Monday, December 15, 2014

Unleashing the Poet Within - Five Tips to Spark Poetic Creativity

This Christmas I'm taking a cue from characters in the Nativity Story. Mary, Zechariah, and Simeon each bring a poetic voice to the birth of Christ.

Mary's poem, the Magnificat (Luke 1:46-55) rejoices in God's ability to reverse the fortunes of His servant. She spoke the prayer after six months of bearing the Christ-child.

Zechariah's poem, the Benedictus (Luke 1:68-79), blesses God, remembering His promises and looking forward to His redemption. He spoke the prayer after nine-months of waiting for the birth of his prophet-child.

Simeon's prayer, the Nunc Dimittus (Luke 2:29-32), expresses Simeon's relief at God's salvation. He spoke the prayer after decades of waiting for God's promised Messiah. God had told him he would not die until he laid eyes on His Anointed.

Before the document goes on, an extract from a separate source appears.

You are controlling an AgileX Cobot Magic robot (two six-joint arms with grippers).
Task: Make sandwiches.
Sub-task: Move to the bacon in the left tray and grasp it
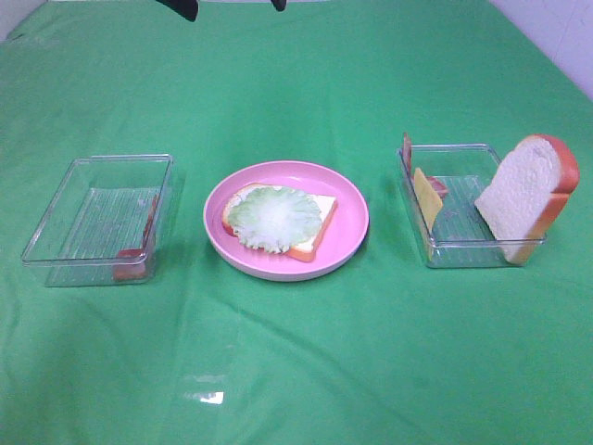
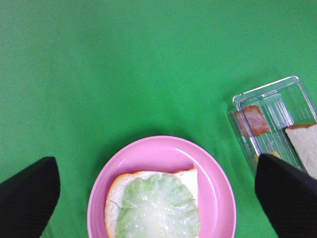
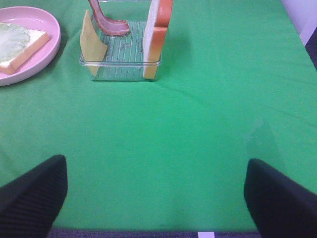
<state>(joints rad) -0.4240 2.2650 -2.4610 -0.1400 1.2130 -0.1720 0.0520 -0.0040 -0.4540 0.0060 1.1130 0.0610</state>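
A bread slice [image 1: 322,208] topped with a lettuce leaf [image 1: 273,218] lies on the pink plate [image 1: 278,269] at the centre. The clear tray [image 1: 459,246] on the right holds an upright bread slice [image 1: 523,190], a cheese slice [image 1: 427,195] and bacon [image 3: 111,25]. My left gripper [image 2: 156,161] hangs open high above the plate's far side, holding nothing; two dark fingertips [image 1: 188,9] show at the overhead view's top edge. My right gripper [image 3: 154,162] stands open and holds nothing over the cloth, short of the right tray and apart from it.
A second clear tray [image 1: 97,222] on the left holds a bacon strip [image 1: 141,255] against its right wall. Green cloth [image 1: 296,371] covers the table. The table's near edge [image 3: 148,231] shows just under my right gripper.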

I would argue these poems did not spring from the authors' lips spontaneously. Rather, these were carefully crafted reflections on the nature and mission of God. Mary, Zechariah, and Simeon displayed a poetic theology, answering C.S. Lewis's essay question, "Is Theology Poetry?" long before it was raised. Indeed, humans are "poetic animals," as Lewis' stated.

I would further argue our aching and amused world does not need more spontaneous expressions of Christian praise, but more poetic voices. Christians must learn to unleash their inner poet. We are, in fact, wired for poetic expression, as divine image-bearers. God spoke poetically to Job and Isaiah. He spoke poetically through Solomon, David, and Moses. Even Jesus's sermons and Paul's epistles were laced with poetry. We can speak poetically, too.

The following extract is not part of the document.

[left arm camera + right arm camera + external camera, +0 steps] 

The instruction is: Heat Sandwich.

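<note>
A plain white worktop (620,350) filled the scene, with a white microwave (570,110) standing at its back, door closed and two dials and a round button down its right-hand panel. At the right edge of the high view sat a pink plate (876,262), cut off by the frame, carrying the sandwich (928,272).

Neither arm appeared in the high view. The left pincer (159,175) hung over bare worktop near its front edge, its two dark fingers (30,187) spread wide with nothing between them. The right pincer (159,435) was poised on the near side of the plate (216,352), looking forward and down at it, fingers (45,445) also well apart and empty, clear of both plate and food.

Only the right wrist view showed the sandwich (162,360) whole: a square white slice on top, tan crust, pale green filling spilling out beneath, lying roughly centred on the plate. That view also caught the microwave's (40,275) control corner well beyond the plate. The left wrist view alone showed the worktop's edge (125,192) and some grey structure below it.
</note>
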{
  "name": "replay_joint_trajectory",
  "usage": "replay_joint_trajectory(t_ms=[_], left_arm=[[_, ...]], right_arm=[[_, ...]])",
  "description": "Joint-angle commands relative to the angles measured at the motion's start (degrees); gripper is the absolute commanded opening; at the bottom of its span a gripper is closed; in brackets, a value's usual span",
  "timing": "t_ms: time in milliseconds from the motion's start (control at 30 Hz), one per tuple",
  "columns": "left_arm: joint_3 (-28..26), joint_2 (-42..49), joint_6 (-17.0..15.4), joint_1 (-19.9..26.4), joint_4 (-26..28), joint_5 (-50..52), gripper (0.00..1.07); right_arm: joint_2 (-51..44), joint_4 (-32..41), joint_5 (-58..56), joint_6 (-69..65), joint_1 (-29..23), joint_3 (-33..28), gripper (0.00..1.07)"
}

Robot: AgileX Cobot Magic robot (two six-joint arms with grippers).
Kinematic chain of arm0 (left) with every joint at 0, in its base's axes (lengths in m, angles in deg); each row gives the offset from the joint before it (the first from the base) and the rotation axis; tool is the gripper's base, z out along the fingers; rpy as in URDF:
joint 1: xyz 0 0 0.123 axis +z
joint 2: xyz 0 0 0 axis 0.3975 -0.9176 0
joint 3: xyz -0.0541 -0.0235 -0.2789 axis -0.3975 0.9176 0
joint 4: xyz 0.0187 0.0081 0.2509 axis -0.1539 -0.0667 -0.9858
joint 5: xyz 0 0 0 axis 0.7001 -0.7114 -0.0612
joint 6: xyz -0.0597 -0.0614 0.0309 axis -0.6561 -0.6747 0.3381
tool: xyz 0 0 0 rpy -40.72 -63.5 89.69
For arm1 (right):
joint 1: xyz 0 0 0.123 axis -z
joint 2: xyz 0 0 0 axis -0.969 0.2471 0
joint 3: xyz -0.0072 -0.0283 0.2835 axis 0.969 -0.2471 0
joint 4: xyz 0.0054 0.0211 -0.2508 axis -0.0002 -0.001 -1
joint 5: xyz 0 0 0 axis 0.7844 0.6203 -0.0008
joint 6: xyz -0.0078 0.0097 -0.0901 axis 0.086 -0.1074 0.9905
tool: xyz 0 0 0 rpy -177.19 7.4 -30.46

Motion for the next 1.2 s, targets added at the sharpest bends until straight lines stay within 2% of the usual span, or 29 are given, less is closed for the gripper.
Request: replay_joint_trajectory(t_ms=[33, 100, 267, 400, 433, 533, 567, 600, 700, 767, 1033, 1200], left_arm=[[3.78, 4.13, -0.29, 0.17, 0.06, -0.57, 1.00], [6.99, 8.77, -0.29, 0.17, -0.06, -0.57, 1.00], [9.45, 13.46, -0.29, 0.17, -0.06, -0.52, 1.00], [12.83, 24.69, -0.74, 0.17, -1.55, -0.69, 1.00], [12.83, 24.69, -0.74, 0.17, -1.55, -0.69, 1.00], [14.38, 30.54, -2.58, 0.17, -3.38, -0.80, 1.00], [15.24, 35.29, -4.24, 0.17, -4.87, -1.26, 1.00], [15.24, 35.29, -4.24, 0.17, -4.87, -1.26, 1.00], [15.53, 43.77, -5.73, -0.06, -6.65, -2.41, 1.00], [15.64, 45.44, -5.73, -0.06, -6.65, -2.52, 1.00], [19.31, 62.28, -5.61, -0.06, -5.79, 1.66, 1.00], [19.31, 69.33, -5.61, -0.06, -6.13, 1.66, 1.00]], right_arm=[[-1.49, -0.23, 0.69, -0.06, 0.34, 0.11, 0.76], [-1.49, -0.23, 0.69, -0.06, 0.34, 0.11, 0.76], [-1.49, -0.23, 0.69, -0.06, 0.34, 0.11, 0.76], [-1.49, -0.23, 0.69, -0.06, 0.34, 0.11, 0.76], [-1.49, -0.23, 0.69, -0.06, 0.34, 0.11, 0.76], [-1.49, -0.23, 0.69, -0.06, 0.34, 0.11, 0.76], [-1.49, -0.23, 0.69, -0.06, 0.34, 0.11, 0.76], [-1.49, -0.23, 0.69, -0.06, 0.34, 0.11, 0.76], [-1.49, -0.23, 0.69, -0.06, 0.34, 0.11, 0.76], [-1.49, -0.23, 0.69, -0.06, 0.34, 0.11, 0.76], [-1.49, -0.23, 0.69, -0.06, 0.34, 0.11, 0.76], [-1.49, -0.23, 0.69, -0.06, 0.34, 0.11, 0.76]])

While I do not assume I can convince someone she is poetic, I will, at least, provide the courtesy of five poetic tips to living a more poetic life.

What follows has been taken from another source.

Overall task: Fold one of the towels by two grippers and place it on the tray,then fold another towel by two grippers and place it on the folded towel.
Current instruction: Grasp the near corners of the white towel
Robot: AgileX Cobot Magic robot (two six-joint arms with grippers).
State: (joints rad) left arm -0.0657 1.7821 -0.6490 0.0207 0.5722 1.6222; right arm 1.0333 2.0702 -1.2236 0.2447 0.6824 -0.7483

  1. Start. Get a writing instrument and go. Don't worry about its quality or completion. Some poems aren't worthy of a conclusion. But you'll never improve if you don't begin. 
  2. Set strict limits. Start with a known form, like Haiku, chiaism, or acrostic. Boundaries do not restrict creativity, but focus it. Another way to set limits is to use a timer (e.g. 5 minutes) and write as many words and phrases for a given topic (e.g. snowfall) in the allotted time. You can come back later and fashion the pieces into poetry.
  3. Forget rhyming. The definition of poetry (whatever one you chose) does not include rhyming. Figures of speech, imagery, honesty, and rhythm are more important to good poetry.
  4. Choose topics that interest you. Write about your passions. Write about your experiences. Don't wax poetically about slave trade only because it's a trend. Don't write about scars you don't bear. Your initial inspirations should be personal.
  5. Turn your emotions into an image. Poetry makes abstract matters concrete. Pick a normal emotion like rage and describe it in action. My fists pounds the wall / my eyes flash red. Then play the action out to its end.